Your goal: The answer must consist of every line below containing "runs".

### Information shown

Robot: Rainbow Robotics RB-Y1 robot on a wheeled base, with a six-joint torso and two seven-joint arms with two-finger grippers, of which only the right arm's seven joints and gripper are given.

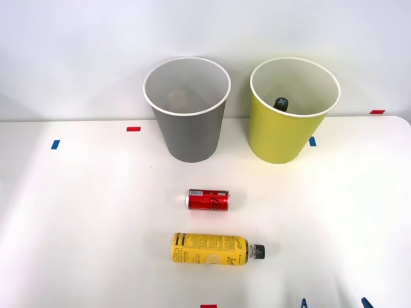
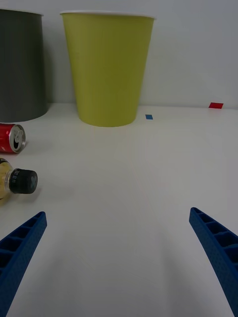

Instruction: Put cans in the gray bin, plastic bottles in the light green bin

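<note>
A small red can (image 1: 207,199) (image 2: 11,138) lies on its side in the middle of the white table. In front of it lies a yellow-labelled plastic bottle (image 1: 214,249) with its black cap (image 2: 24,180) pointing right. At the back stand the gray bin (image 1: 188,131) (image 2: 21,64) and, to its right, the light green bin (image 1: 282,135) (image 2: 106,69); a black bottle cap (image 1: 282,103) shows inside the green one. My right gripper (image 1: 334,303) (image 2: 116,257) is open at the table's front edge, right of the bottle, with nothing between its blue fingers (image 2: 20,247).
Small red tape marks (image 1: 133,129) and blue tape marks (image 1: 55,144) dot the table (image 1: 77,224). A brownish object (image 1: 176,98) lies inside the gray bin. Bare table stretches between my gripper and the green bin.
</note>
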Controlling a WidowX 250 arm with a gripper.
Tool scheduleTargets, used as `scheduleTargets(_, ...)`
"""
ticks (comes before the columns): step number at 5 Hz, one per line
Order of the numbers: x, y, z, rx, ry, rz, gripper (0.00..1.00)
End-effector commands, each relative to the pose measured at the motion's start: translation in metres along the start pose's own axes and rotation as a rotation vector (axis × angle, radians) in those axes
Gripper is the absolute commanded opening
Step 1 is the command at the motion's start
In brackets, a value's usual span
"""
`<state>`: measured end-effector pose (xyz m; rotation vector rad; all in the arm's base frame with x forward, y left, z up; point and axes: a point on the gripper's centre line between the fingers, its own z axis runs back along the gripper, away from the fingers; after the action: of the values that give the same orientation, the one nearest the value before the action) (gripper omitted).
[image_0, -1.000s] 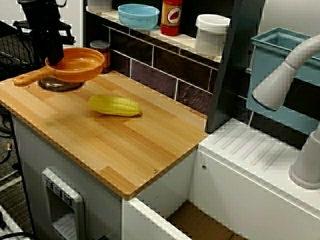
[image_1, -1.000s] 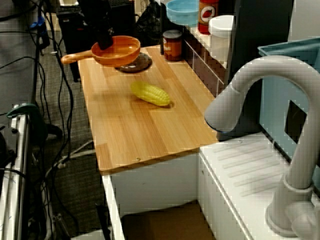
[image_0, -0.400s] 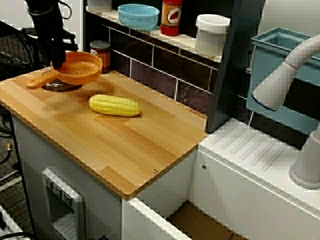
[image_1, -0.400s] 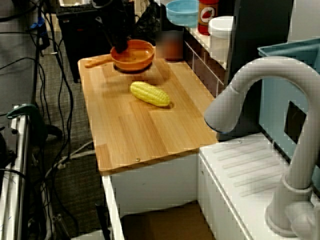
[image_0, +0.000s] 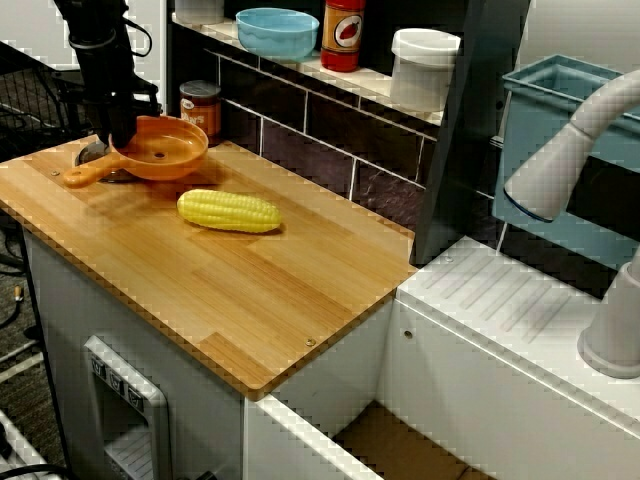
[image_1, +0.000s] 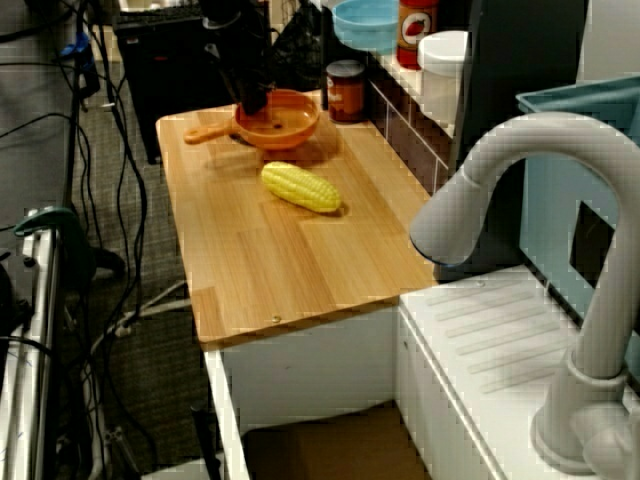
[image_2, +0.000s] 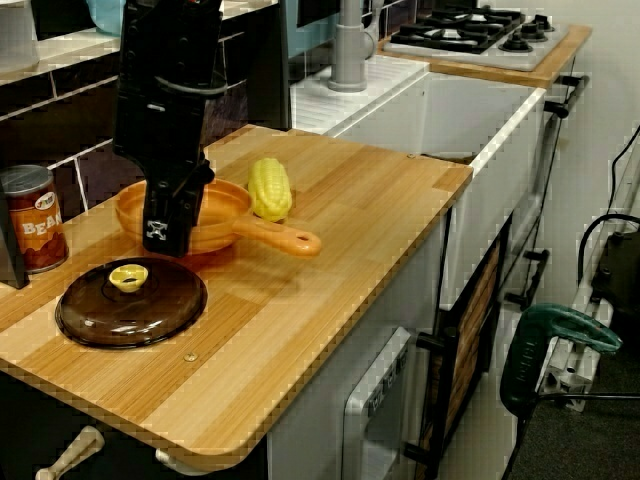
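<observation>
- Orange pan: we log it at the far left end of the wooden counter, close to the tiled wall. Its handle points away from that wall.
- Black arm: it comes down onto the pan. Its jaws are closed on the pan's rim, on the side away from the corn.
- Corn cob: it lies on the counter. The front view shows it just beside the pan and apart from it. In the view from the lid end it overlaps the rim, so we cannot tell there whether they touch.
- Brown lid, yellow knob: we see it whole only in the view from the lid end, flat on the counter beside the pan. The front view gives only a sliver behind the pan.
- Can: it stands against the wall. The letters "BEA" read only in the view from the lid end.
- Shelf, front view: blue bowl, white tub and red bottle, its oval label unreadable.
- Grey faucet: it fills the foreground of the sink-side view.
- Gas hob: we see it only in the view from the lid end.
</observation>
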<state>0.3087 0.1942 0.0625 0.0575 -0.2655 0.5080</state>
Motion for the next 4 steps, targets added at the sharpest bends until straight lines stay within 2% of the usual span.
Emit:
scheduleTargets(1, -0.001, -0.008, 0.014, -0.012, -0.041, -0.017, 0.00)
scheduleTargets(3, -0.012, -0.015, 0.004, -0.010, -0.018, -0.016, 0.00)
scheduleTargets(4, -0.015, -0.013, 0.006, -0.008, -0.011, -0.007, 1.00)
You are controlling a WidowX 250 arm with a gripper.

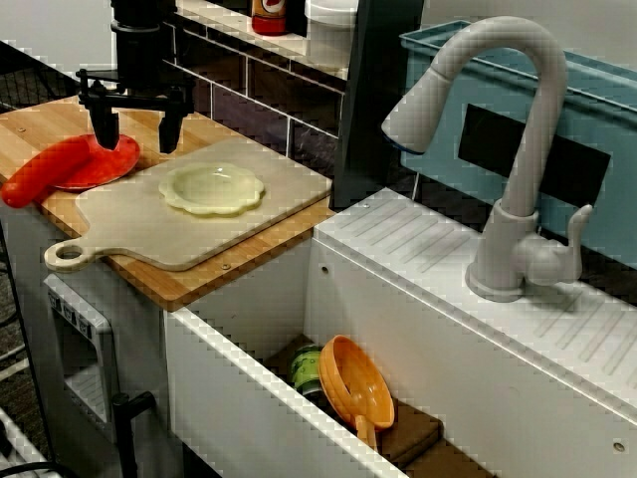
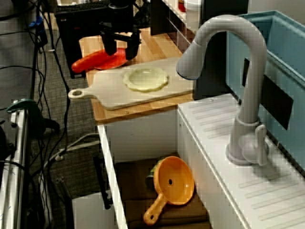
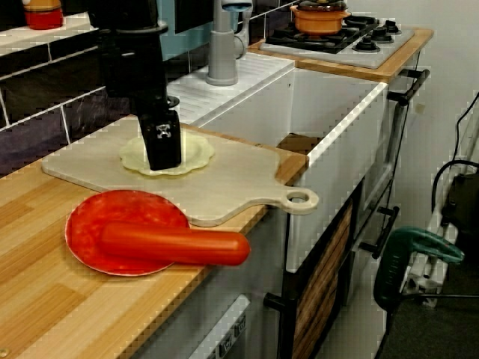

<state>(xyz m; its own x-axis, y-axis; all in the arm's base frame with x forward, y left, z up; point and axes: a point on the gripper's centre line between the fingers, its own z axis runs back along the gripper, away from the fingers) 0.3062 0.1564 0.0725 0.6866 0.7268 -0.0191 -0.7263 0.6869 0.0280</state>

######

Solution:
`<state>`: measured end-effector pose (xyz m; rotation vector rad; all in the arm's base frame with x forward, y left, z up; point and axes: a point on the gripper's centre line between the fingers, its own z axis runs back along the gripper, away from the fingers; after the action: of the values that give the same orientation, the one nearest the value before the action) (gripper omitted).
<state>(xyz m; its own x-axis, y-axis; all in the arm's base frame with x forward, y left, z up; point and axes: a point on the gripper's centre line between the fingers, its own z axis runs back along the gripper, away from the fingers) 0.3062 0.1564 0.0725 0.6866 0.7268 -0.0191 -0.7263 0.6869 0.0280</state>

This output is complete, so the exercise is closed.